======== Task data

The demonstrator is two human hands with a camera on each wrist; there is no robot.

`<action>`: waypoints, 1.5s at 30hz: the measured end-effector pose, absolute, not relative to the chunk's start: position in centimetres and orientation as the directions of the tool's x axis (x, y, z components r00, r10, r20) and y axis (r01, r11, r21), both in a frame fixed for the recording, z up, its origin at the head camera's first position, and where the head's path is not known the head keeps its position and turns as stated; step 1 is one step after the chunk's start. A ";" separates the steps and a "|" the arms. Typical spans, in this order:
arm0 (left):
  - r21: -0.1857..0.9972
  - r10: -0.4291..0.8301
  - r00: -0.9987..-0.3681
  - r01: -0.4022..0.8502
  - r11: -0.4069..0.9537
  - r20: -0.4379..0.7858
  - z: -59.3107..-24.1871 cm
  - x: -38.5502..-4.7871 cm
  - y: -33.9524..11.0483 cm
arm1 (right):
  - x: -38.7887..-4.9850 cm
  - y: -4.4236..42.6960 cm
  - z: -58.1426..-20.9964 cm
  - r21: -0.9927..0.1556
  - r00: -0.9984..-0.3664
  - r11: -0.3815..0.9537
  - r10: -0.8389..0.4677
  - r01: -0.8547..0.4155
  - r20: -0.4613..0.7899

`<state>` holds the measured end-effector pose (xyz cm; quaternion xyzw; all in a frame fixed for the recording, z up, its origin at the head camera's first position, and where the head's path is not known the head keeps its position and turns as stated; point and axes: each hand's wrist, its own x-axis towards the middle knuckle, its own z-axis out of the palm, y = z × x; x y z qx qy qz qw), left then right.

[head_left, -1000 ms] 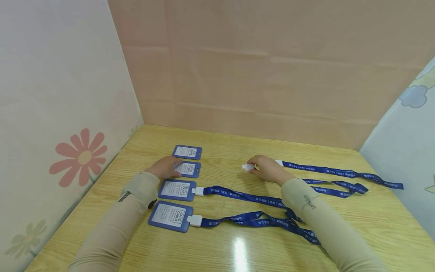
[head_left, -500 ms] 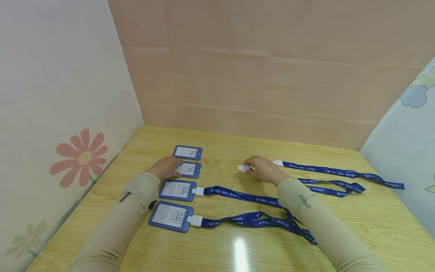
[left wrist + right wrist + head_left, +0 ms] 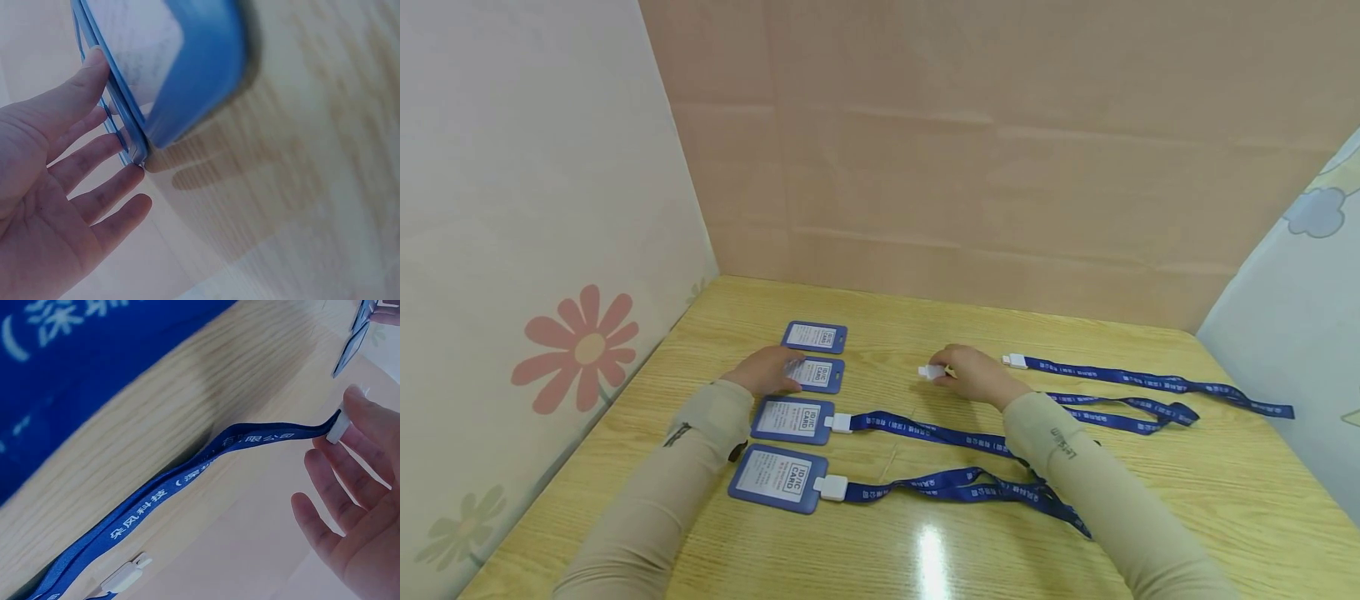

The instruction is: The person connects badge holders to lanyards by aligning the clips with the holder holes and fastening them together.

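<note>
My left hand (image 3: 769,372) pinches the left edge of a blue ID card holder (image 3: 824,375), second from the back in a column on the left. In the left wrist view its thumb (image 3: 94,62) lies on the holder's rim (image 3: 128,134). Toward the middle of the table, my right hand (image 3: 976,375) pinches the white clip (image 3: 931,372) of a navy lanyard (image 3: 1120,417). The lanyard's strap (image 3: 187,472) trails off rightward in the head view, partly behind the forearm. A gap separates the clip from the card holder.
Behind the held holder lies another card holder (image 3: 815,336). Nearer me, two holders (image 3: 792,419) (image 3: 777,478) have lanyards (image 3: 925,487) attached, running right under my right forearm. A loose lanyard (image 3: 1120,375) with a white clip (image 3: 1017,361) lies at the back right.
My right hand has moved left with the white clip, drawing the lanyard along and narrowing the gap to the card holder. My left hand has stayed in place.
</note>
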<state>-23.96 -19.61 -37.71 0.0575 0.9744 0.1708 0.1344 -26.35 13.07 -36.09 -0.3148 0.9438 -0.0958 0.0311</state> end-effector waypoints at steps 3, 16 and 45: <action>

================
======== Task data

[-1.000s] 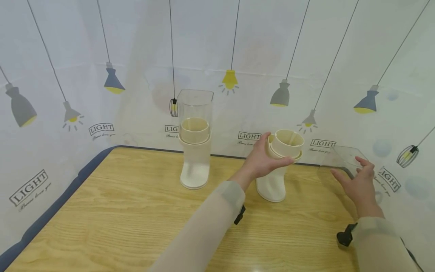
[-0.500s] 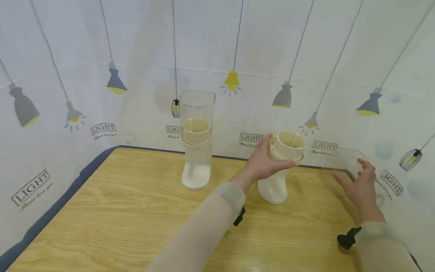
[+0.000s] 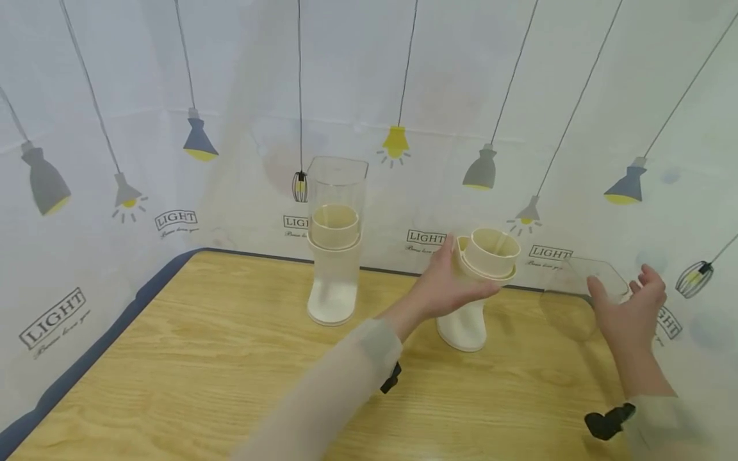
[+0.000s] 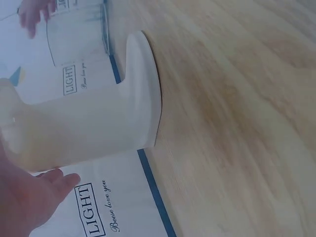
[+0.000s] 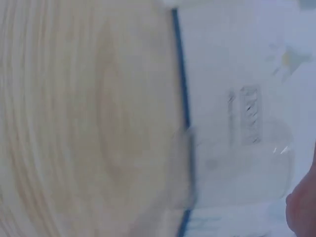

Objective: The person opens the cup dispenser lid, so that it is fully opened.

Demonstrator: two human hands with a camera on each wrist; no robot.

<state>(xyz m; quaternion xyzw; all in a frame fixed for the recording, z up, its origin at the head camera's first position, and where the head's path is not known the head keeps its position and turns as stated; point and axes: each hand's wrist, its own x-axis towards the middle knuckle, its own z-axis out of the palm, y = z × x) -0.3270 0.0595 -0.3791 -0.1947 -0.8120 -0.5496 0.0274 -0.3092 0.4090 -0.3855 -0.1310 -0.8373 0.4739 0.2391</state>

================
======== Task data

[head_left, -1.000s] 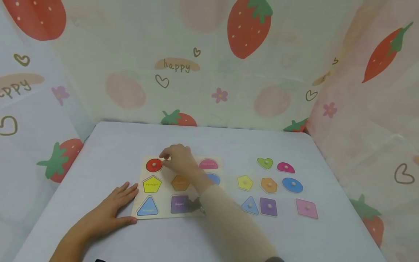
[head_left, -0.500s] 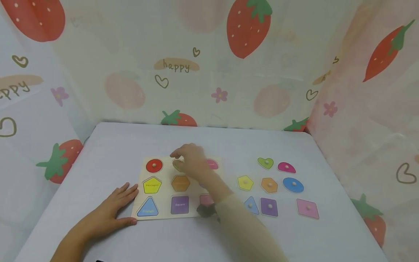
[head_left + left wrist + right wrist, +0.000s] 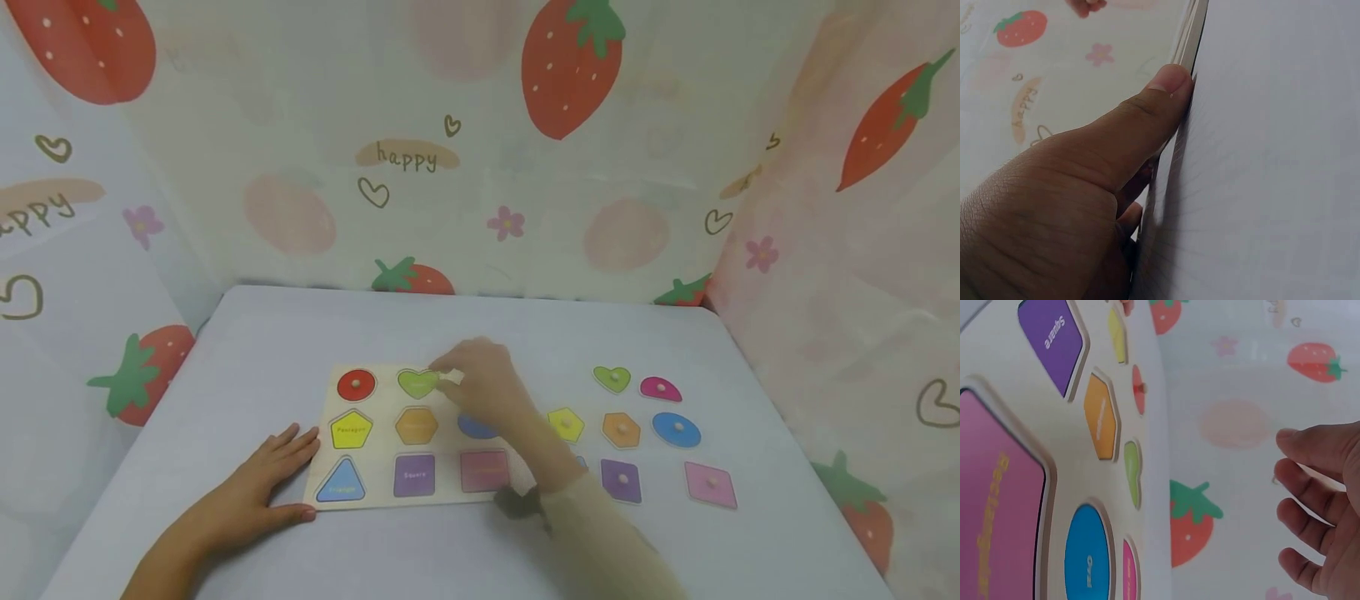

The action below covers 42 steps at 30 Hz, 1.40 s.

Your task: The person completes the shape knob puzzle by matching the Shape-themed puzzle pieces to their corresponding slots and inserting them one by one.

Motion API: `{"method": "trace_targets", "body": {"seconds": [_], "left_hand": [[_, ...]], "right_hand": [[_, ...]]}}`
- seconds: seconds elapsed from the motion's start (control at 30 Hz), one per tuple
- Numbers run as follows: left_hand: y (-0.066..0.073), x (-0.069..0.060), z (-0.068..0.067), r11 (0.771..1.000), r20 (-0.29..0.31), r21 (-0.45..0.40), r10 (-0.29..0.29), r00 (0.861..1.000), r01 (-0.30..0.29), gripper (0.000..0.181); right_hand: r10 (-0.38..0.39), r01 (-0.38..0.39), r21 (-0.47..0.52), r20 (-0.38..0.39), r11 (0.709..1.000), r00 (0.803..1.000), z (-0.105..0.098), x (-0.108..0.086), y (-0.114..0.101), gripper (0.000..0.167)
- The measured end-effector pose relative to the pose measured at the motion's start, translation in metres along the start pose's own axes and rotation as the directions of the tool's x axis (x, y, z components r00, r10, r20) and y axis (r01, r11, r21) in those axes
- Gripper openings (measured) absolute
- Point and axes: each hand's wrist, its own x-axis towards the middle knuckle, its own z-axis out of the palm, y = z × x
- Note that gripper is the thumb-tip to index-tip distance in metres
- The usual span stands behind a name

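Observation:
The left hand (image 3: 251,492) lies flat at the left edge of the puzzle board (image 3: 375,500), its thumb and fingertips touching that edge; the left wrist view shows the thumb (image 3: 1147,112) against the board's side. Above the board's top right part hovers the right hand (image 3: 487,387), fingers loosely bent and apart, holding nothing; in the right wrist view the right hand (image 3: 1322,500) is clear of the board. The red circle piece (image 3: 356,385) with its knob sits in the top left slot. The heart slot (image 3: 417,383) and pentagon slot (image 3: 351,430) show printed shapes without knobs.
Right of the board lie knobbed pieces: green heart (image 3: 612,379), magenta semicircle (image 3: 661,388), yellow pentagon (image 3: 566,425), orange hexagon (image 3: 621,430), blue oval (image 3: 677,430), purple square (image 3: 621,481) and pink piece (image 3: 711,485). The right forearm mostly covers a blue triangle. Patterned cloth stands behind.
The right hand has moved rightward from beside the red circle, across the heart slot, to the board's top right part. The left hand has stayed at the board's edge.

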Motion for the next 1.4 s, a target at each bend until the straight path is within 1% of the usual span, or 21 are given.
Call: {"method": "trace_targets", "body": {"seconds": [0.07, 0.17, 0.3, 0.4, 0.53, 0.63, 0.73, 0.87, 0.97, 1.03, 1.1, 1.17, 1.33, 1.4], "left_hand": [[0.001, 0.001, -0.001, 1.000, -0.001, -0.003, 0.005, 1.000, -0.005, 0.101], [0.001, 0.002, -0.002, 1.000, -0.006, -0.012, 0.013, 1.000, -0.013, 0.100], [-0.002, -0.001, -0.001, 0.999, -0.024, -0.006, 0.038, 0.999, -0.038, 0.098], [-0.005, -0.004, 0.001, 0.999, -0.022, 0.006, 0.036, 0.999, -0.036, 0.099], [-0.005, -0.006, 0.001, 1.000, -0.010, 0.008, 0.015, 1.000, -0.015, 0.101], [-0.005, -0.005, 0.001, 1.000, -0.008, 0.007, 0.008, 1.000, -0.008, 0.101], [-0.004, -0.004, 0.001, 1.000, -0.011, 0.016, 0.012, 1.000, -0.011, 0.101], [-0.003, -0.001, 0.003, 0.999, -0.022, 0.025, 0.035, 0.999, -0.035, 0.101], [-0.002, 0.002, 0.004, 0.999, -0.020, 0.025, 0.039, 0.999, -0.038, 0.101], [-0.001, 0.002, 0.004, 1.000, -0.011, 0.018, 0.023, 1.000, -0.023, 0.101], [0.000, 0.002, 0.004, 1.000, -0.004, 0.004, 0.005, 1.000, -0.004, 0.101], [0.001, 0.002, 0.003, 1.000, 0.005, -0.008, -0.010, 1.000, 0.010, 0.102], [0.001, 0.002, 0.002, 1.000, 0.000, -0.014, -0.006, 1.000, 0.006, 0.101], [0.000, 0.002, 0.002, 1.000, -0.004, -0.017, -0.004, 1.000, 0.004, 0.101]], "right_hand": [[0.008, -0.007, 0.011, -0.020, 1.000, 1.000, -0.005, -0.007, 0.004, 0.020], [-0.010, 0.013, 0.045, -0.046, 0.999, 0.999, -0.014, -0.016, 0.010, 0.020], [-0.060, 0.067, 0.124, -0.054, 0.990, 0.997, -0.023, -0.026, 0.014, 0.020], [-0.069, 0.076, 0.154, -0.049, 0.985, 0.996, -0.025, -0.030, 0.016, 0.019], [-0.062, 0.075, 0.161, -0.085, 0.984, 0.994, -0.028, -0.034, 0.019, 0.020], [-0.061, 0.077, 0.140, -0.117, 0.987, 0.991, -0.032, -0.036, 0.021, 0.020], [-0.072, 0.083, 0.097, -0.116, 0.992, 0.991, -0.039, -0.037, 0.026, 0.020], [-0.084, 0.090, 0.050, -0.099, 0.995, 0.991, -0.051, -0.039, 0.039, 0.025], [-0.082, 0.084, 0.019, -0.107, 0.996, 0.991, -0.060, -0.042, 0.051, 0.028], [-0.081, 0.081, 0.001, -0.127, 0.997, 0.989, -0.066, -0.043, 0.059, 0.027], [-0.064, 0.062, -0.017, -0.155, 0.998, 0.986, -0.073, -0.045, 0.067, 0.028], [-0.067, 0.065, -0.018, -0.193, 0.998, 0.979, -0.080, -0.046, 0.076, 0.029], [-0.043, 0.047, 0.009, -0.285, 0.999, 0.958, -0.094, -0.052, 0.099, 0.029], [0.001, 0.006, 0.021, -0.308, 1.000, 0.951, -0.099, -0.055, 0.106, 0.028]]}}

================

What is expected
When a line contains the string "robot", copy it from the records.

Written solution
The demonstrator is two human hands with a camera on each wrist; there is no robot.
Demonstrator: two human hands with a camera on each wrist; no robot.

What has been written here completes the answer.